◆ **Task**
Among the entries below, how many lines hold "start"? Reply with the number only.

Data extracted from a collection:

::::

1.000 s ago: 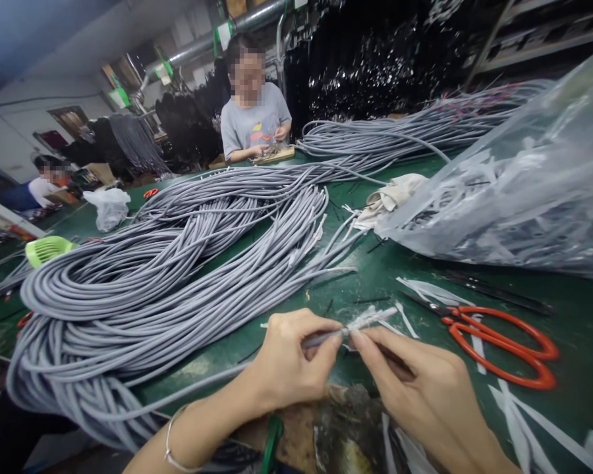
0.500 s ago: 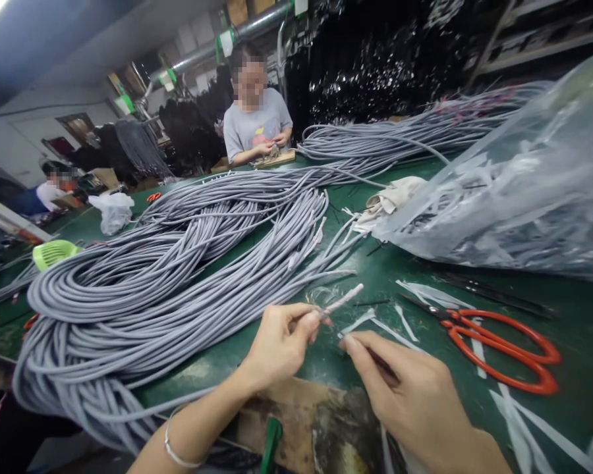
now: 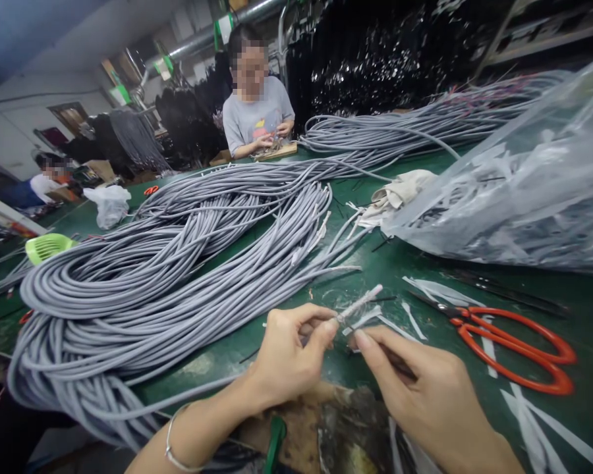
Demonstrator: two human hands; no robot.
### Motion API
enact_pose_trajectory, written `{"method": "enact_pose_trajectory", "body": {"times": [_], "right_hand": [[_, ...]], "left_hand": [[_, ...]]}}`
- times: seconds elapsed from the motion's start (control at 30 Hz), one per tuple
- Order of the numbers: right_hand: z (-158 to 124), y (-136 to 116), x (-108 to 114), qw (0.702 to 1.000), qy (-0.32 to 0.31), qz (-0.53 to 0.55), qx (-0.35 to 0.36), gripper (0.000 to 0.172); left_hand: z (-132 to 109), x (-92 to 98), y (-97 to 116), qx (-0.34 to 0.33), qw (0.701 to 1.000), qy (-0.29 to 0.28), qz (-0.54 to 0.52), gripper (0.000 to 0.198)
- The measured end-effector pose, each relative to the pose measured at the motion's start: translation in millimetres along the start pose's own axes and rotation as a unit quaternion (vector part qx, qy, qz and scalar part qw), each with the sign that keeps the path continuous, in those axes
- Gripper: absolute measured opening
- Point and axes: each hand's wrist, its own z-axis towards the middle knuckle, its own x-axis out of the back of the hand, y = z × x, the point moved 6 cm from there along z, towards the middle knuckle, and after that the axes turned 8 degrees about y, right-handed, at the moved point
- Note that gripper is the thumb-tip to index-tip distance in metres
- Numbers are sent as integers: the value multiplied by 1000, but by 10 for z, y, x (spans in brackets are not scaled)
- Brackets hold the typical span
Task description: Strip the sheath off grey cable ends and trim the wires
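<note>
My left hand is closed around the end of a grey cable, whose white-wrapped core sticks out past the fingertips, up and to the right. Thumb and index finger of my right hand pinch together just beside that core; something thin and dark seems to be between them, too small to name. The two hands are close but apart. Left of them lies a big bundle of grey cables, several with pale stripped ends. Orange-handled scissors rest to the right of my right hand, near white strips.
A large clear plastic bag of scraps stands at the right, beside a pale cloth. A co-worker sits across the green table. At the left are a lime-green basket and a white plastic bag.
Both hands have shifted slightly right in the picture, along with the camera view. The right fingertips are now closer to the cable's core, and the core looks more tilted upward.
</note>
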Motion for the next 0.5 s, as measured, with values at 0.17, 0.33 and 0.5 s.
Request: {"method": "enact_pose_trajectory", "body": {"times": [0.17, 0.33, 0.5], "right_hand": [[-22, 3, -12, 1000, -14, 7, 2, 32], [-11, 8, -9, 1000, -11, 4, -4, 30], [6, -27, 18, 1000, 0, 6, 3, 28]], "left_hand": [[2, 22, 13, -6, 1000, 7, -16, 22], [-17, 15, 38, -27, 1000, 1, 5, 21], [-40, 19, 143, -105, 991, 38, 74, 12]]}}
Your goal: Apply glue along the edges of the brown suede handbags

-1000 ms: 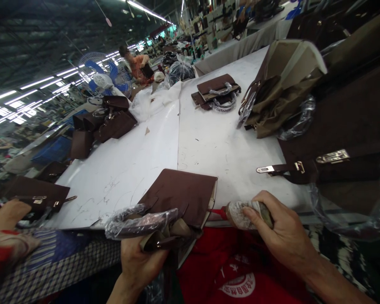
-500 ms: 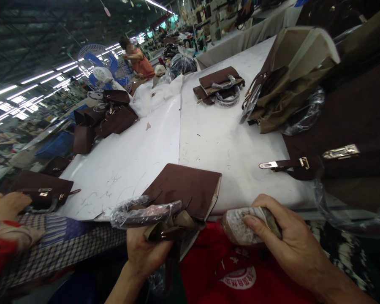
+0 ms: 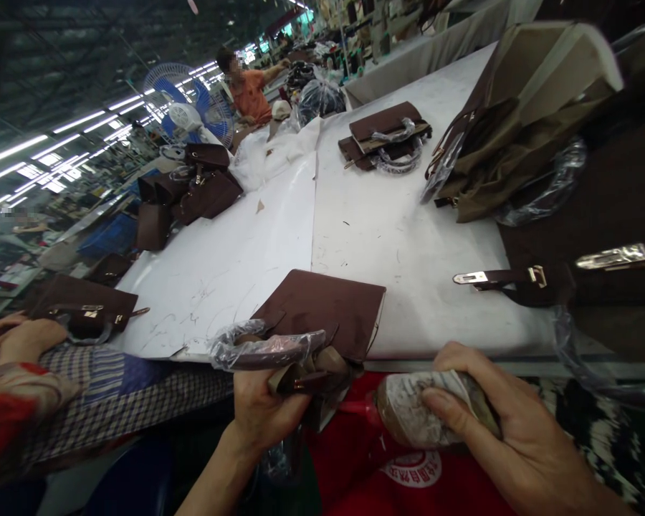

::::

◆ **Response**
2